Here's an example indicating how we can use overflow from INT_MAX to INT_MIN to terminate a loop... ...if signed overflow would be properly defined.
/* Write \"hi\" n times, counter will wrap to negative
* to indicate we've written enough greetings.
*
* i=3 -> we want to write hi three times
*
* 1st INT_MAX-i+1 = INT_MAX-2 -> write hi
* 2nd INT_MAX-1 -> write hi
* 3rd INT_MAX -> write hi
* 4th INT_MIN (signed overflow, terminates loop)
*/
int
write_n_times_hi(int i)
{
int j;
for (j=INT_MAX-i+1; j>0; j++)
printf("hi\n");
return i;
}
This will be compiled into an endless loop by gcc 5.3.0/x86_64 for -O3, but will terminate properly with -O0.
If you change the (undefined for j=INT_MAX)
j++
into the (defined)
*((unsigned*)&j)++,
the compiler may no longer assume that j stays >0 all of the time, and the loop has to terminate.
It's not a tricky corner of C. It's the most basic C thing ever if you are not not negligent and actually check the standard for what happens when you overflow a signed int.
I mean, the C standard isn't that long nor complicated.
There aren't many basic types in C, learning how they behave in basic situations like division by 0, overflow etc. is an hour long task.
May I refer you to the 13 pages of section J.2 Undefined behavior of the C standard[1]. I hope you don't have any other appointments after your "hour long" task...
We are talking about the basic operations on basic types in C, not all possible undefined behaviors.
You don't need to learn a list of possible undefined behaviors. You just need to check how your basic types behave when you try to store numbers too big for the number of bits they have. It's something you learn in like first few hours of your introductory C course.
Check out this infamous thread: https://gcc.gnu.org/bugzilla/show_bug.cgi?id=30475 ...it gets pretty nasty!
The takeaway is that although overflow is technically undefined, a lot of security-related code was naively implemented by checking for overflows occurring in the most typical way (wraparound), and this check began to be removed by this sort of optimization.
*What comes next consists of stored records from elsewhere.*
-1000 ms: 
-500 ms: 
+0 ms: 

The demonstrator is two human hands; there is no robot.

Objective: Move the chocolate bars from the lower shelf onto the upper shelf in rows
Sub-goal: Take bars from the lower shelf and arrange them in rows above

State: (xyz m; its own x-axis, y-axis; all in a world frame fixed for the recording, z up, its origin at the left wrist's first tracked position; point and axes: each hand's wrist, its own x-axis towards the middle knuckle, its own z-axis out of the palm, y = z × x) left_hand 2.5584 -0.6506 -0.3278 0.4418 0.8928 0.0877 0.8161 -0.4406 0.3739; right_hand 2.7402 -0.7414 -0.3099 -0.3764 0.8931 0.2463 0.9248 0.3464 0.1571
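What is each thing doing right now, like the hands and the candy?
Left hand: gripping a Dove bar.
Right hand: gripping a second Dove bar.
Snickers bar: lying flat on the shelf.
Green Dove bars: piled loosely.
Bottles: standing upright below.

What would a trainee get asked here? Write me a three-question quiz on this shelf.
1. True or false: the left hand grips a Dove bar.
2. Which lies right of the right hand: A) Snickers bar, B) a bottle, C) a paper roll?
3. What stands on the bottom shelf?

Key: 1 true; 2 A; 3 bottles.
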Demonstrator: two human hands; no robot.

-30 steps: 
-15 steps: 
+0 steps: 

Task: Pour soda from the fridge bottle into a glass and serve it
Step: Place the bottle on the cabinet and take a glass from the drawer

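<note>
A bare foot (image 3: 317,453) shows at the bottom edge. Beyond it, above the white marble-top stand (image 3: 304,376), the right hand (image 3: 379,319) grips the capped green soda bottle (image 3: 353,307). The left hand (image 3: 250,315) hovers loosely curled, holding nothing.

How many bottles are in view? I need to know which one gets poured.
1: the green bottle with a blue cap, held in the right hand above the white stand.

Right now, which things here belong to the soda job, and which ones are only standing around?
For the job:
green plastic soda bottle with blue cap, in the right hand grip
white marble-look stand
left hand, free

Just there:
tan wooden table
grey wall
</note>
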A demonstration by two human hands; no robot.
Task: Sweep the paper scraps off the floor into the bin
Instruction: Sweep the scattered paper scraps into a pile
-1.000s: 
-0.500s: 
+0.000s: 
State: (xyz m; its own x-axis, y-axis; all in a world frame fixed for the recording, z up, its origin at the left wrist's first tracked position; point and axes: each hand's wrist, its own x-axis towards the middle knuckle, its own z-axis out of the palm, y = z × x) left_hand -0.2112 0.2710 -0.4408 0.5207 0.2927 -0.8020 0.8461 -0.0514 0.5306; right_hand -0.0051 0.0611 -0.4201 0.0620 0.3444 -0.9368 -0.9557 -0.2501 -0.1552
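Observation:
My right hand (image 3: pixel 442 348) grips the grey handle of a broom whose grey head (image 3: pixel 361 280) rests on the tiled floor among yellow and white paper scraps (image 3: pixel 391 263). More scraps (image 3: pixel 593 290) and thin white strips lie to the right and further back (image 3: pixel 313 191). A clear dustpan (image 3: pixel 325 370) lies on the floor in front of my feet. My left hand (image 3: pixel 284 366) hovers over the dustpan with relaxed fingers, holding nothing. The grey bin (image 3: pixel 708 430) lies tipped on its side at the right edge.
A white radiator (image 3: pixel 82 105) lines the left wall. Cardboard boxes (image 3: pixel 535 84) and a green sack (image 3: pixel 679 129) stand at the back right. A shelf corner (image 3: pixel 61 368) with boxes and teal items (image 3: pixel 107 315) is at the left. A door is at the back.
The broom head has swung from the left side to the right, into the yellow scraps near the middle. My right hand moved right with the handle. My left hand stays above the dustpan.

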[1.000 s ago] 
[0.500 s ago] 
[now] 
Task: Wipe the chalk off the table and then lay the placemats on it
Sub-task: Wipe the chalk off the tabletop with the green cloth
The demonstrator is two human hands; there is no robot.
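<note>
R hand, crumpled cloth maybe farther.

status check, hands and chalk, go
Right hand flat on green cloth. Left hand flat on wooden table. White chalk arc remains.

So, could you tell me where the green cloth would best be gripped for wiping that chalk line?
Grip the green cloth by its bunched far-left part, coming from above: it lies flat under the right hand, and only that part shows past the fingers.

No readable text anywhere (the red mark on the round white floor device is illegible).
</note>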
This made some pragmatically minded security folks quite angry, because although such behavior is technically undefined by the spec, it was the most widely used method of defending against overflows, and recognizing that such code was already everywhere in the wild they feared all the vulnerabilities that would be introduced by gcc dropping branches for i > i + proposed_increment.